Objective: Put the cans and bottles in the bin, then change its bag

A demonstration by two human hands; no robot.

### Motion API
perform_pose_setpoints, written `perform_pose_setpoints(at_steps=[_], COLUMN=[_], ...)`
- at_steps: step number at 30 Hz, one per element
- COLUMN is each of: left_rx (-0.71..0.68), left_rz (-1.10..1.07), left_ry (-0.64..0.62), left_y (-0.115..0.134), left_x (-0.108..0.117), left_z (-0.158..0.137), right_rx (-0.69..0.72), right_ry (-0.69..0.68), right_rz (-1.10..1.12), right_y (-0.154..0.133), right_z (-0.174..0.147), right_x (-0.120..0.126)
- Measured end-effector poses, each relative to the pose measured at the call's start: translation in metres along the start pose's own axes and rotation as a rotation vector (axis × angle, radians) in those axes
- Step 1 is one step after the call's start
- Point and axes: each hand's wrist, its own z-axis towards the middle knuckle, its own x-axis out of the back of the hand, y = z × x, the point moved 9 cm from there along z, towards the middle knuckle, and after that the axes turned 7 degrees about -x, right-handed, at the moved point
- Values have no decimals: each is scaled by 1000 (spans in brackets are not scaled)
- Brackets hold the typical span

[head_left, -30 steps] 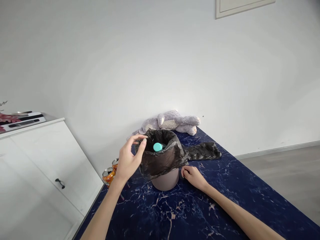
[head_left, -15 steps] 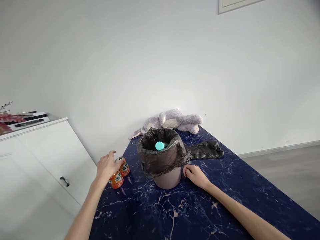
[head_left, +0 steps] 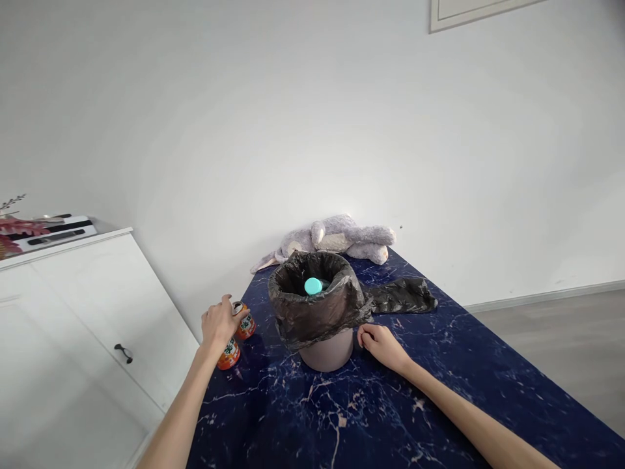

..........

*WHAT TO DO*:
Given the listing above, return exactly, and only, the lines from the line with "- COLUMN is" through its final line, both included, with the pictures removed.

*YOUR SOLUTION*:
- COLUMN is each of: left_rx (-0.71..0.68), left_rz (-1.10..1.07), left_ry (-0.64..0.62), left_y (-0.115..0.134), left_x (-0.108..0.117), left_z (-0.158..0.137), right_rx (-0.69..0.72), right_ry (-0.69..0.68), right_rz (-1.10..1.12), right_y (-0.154..0.133), right_z (-0.174..0.147), right_x (-0.120..0.126)
- Measured end-effector poses, each relative to the pose measured at the call's start: translation in metres along the start pose's own axes and rotation as a rotation vector (axis × angle, radians) in those axes
- Step 1 is one step after the call's start
- Point and axes: each hand's wrist, its own z-axis towards the middle knuckle, its own x-axis out of the back of the hand, y = z × x, the point moved 9 cm from there along z, towards the middle knuckle, and after that the axes turned 7 degrees about -x, right-handed, at the moved point
- Values have no decimals: each is scaled by 1000 (spans in brackets are not scaled)
- Brackets hold the typical span

[head_left, -30 steps] 
[head_left, -15 steps] 
[head_left, +0 steps] 

This response is now finished.